No fim do século passado, acreditava-se que seria possível erradicar todas as doenças infecciosas do planeta e que a única preocupação da humanidade seriam as doenças crônico-degenerativas. A explosão da aids, durante a década de 1980 e o reaparecimento de doenças que tinham praticamente sumido do mapa como a dengue e a tuberculose, fez com essa teoria caísse por terra.

A pandemia da influenza A (H1N1), a chamada gripe suína, que hoje se espalha pelo mundo nos alerta para o fato de que, provavelmente, jamais nos livraremos das doenças infecciosas – o que não quer dizer que seremos para sempre reféns dos vírus e bactérias que parecem tomar conta do mundo. O controle e a vigilância constante são as armas que temos para combatê-los.

Podemos classificar as doenças infecciosas como emergentes e reemergentes. As emergentes, como explica a epidemiologista Mirian Marques Woiski, chefe do Departamento de Vigilância e Controle em Agravos Estratégicos do Estado do Paraná, são as doenças novas, que nunca existiram em um determinado meio ou que já existiam, mas nunca chegaram a atingir o homem. “Também podemos chamar de emergentes as doenças que causaram infecções em outras populações e que chegam a uma nova região, pela primeira vez. Caso da micobactéria, que já existia em outros estados do Brasil, mas que só chegou ao Paraná em 2007.”

As reemergentes, por sua vez, são doenças que apareceram, foram controladas, mas que voltaram a se manifestar depois de um determinado período. “A dengue e o cólera são alguns exemplos aqui no Brasil. É comum o vírus sofrer uma mutação ou se combinar com outros e voltar a atacar com novas características”, explica.
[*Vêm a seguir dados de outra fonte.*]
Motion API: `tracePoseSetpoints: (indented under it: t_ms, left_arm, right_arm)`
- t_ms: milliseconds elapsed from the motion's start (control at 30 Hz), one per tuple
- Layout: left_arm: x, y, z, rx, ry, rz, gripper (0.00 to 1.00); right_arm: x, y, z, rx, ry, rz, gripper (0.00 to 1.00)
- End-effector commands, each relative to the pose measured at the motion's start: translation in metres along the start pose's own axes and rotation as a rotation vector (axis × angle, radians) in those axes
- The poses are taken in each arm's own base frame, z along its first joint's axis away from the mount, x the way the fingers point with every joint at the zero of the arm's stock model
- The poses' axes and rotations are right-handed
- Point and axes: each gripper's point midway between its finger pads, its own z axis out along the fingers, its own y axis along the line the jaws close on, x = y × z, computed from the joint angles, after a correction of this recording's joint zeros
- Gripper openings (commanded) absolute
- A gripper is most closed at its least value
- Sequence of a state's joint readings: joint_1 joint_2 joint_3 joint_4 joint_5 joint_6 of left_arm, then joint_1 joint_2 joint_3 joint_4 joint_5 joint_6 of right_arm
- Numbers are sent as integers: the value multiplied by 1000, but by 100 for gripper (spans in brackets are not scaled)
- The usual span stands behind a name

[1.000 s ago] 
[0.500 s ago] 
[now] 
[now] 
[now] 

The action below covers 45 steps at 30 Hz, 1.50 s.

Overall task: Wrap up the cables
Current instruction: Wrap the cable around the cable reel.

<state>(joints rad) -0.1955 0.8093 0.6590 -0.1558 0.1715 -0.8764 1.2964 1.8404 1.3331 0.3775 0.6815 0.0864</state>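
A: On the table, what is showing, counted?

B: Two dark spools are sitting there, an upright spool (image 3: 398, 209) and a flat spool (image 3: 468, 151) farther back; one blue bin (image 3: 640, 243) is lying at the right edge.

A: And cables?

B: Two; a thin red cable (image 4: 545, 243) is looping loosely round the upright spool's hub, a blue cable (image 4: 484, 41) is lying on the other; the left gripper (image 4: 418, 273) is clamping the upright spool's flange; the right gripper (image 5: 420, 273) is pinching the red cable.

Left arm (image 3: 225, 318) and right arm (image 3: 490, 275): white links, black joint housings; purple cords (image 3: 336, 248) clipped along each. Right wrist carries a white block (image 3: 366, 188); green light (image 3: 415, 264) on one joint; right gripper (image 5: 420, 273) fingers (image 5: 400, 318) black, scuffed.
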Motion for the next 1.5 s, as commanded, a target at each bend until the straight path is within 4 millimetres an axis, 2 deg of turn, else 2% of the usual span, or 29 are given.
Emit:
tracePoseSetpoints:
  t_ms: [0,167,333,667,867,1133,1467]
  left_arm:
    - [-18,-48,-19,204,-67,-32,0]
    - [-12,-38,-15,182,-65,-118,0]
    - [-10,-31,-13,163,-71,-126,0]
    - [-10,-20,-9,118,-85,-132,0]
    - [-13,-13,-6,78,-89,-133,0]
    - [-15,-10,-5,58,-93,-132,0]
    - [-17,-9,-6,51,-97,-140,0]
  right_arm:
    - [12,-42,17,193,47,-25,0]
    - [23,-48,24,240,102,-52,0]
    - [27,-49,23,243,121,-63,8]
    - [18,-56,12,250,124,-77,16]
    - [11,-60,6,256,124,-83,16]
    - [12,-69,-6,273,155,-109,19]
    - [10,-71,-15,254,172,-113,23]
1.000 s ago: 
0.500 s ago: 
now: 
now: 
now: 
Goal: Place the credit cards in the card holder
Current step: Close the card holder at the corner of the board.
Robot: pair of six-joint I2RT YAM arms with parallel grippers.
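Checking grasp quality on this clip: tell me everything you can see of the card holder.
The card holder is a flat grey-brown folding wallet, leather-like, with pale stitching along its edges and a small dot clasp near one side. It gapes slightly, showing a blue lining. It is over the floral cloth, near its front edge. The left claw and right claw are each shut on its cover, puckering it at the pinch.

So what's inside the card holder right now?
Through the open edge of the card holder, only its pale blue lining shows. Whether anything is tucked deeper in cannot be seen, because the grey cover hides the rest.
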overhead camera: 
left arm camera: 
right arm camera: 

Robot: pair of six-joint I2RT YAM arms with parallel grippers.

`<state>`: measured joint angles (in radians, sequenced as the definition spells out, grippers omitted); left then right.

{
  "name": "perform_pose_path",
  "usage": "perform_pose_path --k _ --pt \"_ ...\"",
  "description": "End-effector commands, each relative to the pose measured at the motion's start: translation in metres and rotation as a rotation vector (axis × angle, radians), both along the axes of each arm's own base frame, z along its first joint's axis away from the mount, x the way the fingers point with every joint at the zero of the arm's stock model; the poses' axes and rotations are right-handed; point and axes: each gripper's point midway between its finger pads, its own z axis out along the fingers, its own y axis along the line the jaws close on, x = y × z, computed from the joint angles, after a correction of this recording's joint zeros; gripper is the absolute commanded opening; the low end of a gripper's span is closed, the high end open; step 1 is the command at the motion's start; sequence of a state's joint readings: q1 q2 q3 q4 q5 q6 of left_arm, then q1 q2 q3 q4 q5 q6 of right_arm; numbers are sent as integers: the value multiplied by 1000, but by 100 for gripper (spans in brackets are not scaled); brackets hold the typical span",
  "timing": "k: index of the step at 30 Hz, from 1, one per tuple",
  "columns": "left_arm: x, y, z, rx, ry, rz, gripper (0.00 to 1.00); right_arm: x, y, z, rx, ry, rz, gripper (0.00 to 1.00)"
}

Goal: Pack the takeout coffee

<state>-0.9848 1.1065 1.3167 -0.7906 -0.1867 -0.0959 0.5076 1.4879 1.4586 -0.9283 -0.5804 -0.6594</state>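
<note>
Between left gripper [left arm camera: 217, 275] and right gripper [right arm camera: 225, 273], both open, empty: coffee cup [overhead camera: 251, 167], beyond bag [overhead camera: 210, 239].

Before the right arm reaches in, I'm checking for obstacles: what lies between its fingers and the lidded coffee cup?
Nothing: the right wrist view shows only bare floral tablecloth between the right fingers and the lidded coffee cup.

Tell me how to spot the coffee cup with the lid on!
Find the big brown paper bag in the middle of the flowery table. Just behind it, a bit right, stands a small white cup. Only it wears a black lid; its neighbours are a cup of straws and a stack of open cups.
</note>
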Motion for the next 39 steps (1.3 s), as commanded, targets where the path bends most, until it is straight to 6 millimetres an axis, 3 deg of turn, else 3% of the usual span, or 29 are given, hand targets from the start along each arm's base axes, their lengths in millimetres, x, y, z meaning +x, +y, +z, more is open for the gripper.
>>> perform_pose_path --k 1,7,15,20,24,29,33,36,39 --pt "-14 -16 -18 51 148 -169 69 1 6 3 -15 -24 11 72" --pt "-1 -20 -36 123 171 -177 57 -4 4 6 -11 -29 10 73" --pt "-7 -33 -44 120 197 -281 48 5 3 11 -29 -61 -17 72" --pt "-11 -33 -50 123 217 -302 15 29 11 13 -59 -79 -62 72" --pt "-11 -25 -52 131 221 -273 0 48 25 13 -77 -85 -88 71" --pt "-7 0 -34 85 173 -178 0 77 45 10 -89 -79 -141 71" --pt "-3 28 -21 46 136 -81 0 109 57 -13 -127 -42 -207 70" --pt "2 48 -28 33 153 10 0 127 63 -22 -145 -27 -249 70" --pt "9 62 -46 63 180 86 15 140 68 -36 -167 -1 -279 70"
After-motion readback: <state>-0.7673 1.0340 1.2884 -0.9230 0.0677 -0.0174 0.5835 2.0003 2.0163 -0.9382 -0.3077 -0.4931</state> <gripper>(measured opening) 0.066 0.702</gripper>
Por isso, o controle e prevenção da doença, principalmente por meio da vacinação, é fundamental. “Temos a falsa impressão de que doenças imunoprevisíveis como o sarampo e a poliomelite foram completamente erradicadas. Mas, na verdade, se não continuarmos tomando as precauções necessárias, elas podem voltar. É mais difícil manter controlada uma doença que ‘não existe mais’ do que controlar doenças novas, que chamam a atenção da população sobre os cuidados que devem ser tomados, como é o caso da gripe suína. Com doenças como o sarampo, é comum baixar a guarda. Pais deixam de vacinar os filhos, por exemplo, pensando não haver mais riscos”, explica Woiski.

Causas e controle

O comportamento humano é o principal culpado pelo aparecimento e pela transmissão desses patógenos. O desmatamento e a invasão das florestas fez com que a nossa convivência com di­­ferentes espécies de animais se tor­­nasse mais próxima, segundo a infectologista Rosana Camar­go, diretora do Hospital Oswaldo Cruz. “Para sobreviver, muitos animais migram para as áreas urbanas. É o caso da hantavirose. Enquanto nós desmatamos o ha­­bitat dos ratos silvestres, eles se aproximaram dos galpões de grãos, em busca de alimento e pas­­saram a transmitir a doença.”

O acúmulo de lixo e a falta de saneamento básico, comum nas periferias das grandes cidades, também contribui para a disseminação das doenças, ao provocar o aumento das populações de mosquitos e outros animais que servem como vetores.

A facilidade de deslocamento para outros estados e países é outro fator que aumenta a velocidade das transmissões, causando surtos. Seria o preço da globalização. “Muitas doenças chegaram ao Brasil dessa forma. Caso da febre amarela, que foi trazida da África”, lembra Mirian Woiski.

Para Rosana Camargo, é necessário investir na educação da população sobre as doenças e em um sistema integrado de comunicação para minimizar o impacto das doenças emergentes. Mas, apesar das limitações, os órgãos de vigilância tem conseguido impedir diversos surtos no país. “Conseguimos conter doenças a síndrome respiratória aguda severa (Sars) e a febre do Nilo. Mas esse controle não envolve apenas o trabalho dos órgãos de saúde. É preciso trabalhar em conjunto com outras áreas como agricultura e meio ambiente”, aponta Woiski.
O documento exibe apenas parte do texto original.